Published:Sunday | March 17, 2019 | 12:00 AMWendy-Ann Brissett - Contributor

A curious situation arose for me once in a teaching practical when a child in the class uttered the word “mango”. To the dismay of the practical supervisors, the teacher corrected the child’s pronunciation of “mango” to “mongo”.

This episode, however alarming, is not a surprising occurrence when examined in the Jamaican language context and the varying macro- and micro-level cultural, sociolinguistic, and political challenges resulting from the presence of Creole and English in a Creole-speaking environment such as Jamaica. These challenges also are not limited to the English language classroom but are present, and must be addressed, in all subject areas over the entire education landscape.

For Jamaican teachers, it is critical to be not only aware of the language situation, but also appreciative of what it means to be a bilingual, or as some contend a multilingual nation, with two dominant languages, Jamaican Creole (JC) and Standard Jamaican English (SJE). Culturally and pedagogically it is imperative that teachers in the Jamaican classroom acknowledge and accept the socio-linguistic characteristics that define JC and SJE as separate languages.

This has fundamental implications for the Edna Manley College of the Visual and Performing Arts (EMCVPA), where education in the arts must be informed by and be relevant to the cultural context in which those arts emerge. The challenge is to integrate the teaching of academic literacies with a cultural, yet discipline-specific, focus. As a teacher-trainer institution, the EMCVPA has a responsibility to ensure that graduates in education have the capacity to balance their expertise and relevance in their discipline-specific area with “pedagogical content knowledge”.

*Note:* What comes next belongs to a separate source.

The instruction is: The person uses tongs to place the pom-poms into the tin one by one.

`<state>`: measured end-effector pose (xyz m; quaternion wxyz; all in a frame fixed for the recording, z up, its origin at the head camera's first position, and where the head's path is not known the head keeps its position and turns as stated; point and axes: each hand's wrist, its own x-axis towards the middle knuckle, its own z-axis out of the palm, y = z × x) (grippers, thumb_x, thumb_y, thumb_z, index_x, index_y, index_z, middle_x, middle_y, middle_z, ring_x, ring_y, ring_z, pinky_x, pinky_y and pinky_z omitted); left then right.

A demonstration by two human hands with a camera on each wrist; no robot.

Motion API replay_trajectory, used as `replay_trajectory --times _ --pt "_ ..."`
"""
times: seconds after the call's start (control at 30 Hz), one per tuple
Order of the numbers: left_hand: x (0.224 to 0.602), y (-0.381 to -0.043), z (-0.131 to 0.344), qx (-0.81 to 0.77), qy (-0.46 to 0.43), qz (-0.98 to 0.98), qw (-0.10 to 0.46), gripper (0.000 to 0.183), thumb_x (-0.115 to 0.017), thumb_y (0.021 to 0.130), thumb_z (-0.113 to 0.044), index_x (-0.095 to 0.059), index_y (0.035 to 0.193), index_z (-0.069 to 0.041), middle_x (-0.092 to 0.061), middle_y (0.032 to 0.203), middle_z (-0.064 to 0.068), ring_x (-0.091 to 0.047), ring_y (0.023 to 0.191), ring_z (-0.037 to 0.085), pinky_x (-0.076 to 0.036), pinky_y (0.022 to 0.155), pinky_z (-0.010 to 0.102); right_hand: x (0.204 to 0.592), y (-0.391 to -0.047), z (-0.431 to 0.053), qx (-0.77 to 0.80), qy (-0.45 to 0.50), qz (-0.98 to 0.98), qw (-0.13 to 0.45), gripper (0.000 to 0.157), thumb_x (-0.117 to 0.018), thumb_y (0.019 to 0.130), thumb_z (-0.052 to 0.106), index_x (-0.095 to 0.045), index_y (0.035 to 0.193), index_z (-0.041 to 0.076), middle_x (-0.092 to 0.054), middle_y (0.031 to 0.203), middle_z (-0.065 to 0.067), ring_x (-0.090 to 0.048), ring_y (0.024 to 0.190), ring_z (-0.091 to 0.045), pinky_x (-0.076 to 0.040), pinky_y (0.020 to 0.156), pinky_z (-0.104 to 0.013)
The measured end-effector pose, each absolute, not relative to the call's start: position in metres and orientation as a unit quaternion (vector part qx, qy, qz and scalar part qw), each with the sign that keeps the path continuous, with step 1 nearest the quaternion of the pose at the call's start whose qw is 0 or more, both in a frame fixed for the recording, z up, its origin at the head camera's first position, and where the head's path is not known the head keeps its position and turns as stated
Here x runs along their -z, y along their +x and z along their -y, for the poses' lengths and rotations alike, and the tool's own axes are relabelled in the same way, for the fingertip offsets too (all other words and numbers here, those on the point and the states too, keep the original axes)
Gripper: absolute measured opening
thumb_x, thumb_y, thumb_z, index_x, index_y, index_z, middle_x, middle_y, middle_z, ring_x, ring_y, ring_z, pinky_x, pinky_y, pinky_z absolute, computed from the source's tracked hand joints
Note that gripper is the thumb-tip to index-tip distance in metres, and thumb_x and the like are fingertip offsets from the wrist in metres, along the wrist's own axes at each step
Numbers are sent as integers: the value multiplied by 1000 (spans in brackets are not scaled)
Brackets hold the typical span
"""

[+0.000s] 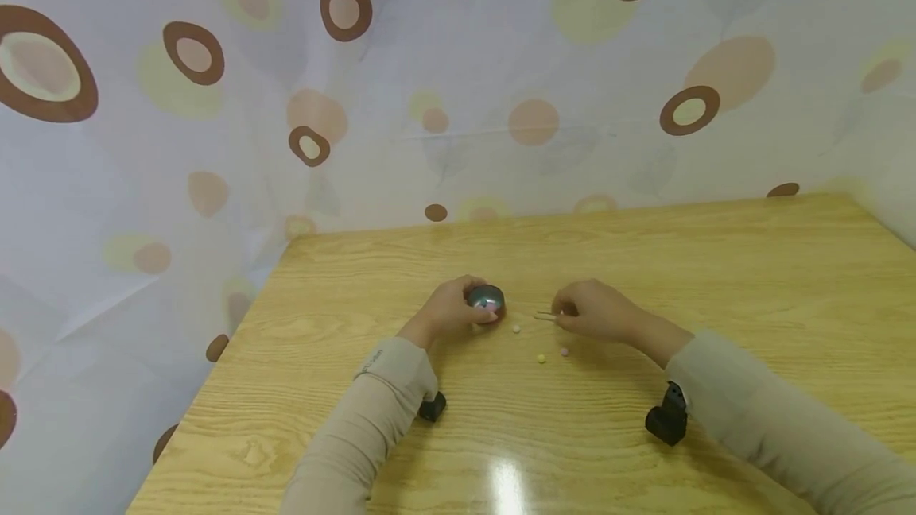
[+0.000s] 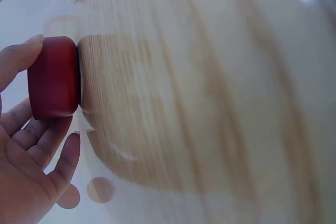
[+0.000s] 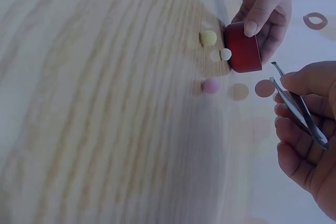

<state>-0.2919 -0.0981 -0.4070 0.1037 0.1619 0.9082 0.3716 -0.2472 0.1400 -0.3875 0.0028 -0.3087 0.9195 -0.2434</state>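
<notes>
At the left of the frame, the left hand (image 2: 23, 166) grips a red container (image 2: 55, 77), probably a bowl, against the wood-grained desk (image 2: 210, 98).

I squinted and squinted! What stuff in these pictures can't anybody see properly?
- Inside of the red cup: too small to make out in the head view; its own wall hides it in both wrist views.
- Writing on the left sleeve: too small to read, head view.
- Back end of the tweezers: hidden by the right hand, head view.
- Part of the left hand: cut off by the left edge, left wrist view.
</notes>
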Motion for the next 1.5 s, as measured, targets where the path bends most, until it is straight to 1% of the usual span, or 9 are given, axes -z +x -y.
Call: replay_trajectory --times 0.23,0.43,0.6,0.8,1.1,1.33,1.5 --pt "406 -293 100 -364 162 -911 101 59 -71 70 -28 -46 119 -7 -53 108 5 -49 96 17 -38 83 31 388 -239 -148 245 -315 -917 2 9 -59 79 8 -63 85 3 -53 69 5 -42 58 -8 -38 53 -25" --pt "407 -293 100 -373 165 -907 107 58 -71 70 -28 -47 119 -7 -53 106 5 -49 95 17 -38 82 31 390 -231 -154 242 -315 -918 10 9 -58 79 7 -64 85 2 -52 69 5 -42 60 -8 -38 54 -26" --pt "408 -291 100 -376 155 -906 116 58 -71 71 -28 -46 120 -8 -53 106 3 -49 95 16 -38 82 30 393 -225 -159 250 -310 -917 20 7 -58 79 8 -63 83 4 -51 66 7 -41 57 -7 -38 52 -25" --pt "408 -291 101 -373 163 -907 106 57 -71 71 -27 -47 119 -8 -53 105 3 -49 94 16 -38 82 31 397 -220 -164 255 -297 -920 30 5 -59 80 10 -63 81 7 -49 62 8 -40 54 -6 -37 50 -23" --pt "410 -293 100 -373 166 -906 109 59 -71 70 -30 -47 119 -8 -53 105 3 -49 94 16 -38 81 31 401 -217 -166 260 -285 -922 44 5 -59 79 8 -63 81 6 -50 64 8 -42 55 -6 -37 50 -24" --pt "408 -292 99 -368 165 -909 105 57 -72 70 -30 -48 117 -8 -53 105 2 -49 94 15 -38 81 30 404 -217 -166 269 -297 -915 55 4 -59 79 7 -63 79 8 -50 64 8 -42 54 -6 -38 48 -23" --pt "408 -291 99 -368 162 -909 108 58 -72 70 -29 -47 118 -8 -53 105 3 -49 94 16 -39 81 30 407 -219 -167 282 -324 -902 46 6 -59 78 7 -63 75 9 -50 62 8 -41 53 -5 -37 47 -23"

My approach is informed by my experience as a secondary school English language whose focus was primarily based on facilitating students’ acquisition and use of language skills for effective communication. In my present capacity as lecturer at the EMCVPA in the School of Arts Management and Humanities, it is this philosophy of “language teaching” that grounds my practice.

My underlying assumption in entering any classroom in Jamaica is that the students are bilingual (or multilingual) or have used, at some point, both Creole and English in their social interactions. Therefore, how do we use Creole and cultural circumstances to facilitate the learning objectives of globally significant academic material?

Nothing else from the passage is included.